The following graphs will help you understand how Formlabs materials respond to post-curing, viewed as a percentage increase in tensile modulus. Familiarity with post-curing behavior saves time and improves accuracy when post-curing parts for your particular application.

Chart showing a gain in tensile modulus for Rigid 4000 Resin with -post-curing

In this example, Rigid 4000 Resin exhibits a sharp rise in modulus of elasticity over the first 15 minutes of post-curing, increasing by 116%. After 15 minutes, no further improvements are observed.

Rigid 4000 Resin is a glass-filled composite material designed for parts requiring high stiffness and strength, as well as low deformation under load. Post-cure directly increases strength and stiffness by further crosslinking the polymer matrix surrounding microparticles of glass, holding them rigidly in place. Post-cure of Rigid 4000 Resin is substantially impacted by temperature. At higher temperatures, a large improvement in modulus of elasticity is gained over a short period of time. Post-curing beyond 15 minutes will not affect properties but will begin to cause cosmetic yellowing, and is not recommended. For most applications of Rigid 4000 Resin, post-cure for 15 minutes at 80 °C in Form Cure.

Post-Cure Troubleshooting

The most common issues encountered when post-curing parts are under-curing and warping. If parts seem weaker or less rigid than expected, they may be insufficiently post-cured. Undercuring can occur when a part is particularly thick or large, as larger parts take longer to heat. Light alone cannot post-cure much beyond the surface of a part, which is why Form Cure and Form Cure L apply both heat and light. If a part is significantly larger or thicker than Formlabs’ test geometries, it may require a longer post-curing time or higher temperatures to reach a full internal post-cure.

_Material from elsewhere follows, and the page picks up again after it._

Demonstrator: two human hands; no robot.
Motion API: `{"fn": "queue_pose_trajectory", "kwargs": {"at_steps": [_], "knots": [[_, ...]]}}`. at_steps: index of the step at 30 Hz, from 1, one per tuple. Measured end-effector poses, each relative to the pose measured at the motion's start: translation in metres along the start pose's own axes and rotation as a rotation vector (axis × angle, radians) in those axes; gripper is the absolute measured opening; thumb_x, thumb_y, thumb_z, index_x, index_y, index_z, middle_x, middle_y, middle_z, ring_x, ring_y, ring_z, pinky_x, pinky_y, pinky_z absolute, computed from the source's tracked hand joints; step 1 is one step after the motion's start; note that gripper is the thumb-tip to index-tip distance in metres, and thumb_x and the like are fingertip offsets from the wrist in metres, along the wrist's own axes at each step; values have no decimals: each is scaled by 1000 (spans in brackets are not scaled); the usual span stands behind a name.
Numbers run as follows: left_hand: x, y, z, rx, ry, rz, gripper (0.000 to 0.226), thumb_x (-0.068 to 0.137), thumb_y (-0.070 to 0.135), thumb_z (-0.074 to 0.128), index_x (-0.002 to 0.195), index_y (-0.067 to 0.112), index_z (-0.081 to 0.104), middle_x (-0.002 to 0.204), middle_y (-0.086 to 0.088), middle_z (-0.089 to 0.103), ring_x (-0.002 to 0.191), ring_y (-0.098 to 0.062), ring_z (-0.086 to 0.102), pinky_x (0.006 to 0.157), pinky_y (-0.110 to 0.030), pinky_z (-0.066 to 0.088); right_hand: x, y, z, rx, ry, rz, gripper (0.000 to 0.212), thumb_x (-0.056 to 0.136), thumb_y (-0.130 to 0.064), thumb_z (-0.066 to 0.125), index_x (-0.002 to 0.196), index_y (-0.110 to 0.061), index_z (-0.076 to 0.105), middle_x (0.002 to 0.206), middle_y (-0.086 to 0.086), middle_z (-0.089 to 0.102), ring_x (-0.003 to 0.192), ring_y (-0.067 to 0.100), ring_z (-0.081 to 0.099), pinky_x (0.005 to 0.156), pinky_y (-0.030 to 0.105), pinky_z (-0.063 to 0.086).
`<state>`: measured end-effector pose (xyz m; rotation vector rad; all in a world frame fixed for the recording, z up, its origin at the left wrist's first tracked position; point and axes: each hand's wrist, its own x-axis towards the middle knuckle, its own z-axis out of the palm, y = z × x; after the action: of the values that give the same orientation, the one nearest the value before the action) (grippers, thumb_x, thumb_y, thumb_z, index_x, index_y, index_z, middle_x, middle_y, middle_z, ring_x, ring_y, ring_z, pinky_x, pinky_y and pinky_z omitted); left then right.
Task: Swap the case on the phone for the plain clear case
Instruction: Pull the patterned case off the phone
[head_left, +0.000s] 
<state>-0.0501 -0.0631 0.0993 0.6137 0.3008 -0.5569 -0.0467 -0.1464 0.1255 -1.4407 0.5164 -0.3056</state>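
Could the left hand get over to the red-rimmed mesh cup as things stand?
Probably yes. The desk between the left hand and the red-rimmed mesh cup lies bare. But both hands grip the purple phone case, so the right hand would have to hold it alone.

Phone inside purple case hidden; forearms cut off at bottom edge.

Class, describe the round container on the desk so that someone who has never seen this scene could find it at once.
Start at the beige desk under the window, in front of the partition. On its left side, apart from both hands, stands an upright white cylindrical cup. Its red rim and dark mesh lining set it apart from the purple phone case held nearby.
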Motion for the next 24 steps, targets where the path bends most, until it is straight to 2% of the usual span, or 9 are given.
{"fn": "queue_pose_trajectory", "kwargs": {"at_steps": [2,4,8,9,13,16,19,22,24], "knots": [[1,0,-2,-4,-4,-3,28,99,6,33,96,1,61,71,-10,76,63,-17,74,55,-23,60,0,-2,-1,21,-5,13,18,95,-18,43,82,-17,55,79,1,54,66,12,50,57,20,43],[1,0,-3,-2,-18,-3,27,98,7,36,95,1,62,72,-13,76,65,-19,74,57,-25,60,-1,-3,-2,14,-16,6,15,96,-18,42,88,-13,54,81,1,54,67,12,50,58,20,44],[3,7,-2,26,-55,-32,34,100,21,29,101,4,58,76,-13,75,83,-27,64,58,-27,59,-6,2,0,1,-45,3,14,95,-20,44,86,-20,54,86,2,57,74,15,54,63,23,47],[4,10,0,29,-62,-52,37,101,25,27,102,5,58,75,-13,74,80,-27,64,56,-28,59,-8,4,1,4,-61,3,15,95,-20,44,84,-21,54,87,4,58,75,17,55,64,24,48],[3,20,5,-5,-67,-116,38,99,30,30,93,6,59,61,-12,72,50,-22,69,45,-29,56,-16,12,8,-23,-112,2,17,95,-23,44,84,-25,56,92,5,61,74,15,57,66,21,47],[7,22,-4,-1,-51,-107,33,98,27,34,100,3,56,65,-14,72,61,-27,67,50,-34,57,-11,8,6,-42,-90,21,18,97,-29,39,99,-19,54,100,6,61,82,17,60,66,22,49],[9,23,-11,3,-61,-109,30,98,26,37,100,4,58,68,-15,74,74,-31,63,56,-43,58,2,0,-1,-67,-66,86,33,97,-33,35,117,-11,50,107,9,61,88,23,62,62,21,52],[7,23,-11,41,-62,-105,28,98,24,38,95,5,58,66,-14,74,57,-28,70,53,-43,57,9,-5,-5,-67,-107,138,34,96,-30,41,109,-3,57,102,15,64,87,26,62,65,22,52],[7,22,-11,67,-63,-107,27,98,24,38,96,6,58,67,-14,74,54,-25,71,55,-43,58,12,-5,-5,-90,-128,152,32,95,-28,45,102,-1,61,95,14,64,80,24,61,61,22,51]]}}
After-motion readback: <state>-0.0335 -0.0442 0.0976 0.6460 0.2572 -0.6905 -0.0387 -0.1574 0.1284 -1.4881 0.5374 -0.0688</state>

Warping during post-cure may occur if a part is especially thin, and is not equally exposed to light on all sides. Form Cure and Form Cure L help prevent warp by rotating the part on a turntable during post-curing, and by exposing the part to light from all directions — including underneath the turntable.

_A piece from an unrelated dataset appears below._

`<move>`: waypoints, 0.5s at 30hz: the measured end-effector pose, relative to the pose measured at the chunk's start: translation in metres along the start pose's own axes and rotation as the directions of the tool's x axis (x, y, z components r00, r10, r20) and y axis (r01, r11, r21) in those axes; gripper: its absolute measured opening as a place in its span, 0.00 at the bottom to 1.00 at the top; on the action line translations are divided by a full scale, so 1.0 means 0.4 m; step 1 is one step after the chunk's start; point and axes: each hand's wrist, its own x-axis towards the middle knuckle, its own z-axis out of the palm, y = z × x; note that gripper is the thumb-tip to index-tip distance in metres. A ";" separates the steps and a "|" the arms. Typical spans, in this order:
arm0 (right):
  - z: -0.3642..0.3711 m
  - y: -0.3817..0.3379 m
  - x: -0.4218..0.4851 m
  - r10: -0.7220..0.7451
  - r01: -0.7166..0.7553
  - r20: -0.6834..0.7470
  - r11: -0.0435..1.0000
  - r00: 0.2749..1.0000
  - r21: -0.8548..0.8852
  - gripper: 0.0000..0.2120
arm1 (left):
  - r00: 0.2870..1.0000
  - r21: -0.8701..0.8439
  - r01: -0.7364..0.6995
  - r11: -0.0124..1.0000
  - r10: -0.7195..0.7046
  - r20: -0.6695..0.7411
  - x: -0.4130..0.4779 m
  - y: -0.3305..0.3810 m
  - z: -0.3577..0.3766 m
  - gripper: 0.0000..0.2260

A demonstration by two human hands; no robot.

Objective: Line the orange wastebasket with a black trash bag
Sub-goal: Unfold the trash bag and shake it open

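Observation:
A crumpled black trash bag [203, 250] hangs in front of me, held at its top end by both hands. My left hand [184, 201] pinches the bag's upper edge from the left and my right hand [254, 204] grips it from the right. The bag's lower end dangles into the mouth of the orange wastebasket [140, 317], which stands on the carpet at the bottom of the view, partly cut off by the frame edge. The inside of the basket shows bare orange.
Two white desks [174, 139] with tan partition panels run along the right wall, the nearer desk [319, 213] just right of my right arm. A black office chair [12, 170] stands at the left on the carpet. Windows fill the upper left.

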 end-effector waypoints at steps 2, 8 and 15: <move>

Post-cured parts also tend to be more brittle than green parts. Typically, as modulus increases elongation will decrease; because of this, over-cured parts can be undesirably brittle.

二次硬化用ハードウェア

二次硬化の方法は、シンプルに（自然な太陽光、ネイルサロンで使っているUV装置、UV硬化装置、DIYのUV硬化ボックスなどを使って）光だけで硬化させる方法から、光と熱の両方を使う方法まで数多く存在します。熱を加えると硬化プロセスが加速し、より完全な結合が可能になります。その結果、硬化した材料は光だけでは達成できない高いレベルの材料特性を発揮できるようになります。

Formlabsは、自社製レジンを短時間に一貫性のある仕上がりで二次硬化を行う独自のソリューションとして、デスクトップサイズと大容量サイズの工業品質のSLA光造形3Dプリンタ用に、Form CureとForm Cure Lを開発しました。Form CureやForm Cure Lなどの後処理装置を使用することで、SLA光造形で3Dプリントした造形品に対し、適切な波長のUV光と温度、時間で二次硬化を行えます。

Form Cure uses a 405 nm light source, which was determined through an extensive internal testing process to be the most effective at creating the best modulus and tensile strength in parts printed on Formlabs printers. In comparison, when the time and temperature were the same, but a 365 nm light source was used, the modulus reaches only 67% as that of the 405 nm samples. There is a significant difference in the post-cured properties at each wavelength, especially so at shorter post-cure times.

Though the Form Cure L has the size to post-cure large parts, it can also be used to efficiently post-cure many small parts for batch production. A dental lab may have five Form 4B 3D printers, but need only one Form Cure L to cure all their parts at once, saving time, space, and labor.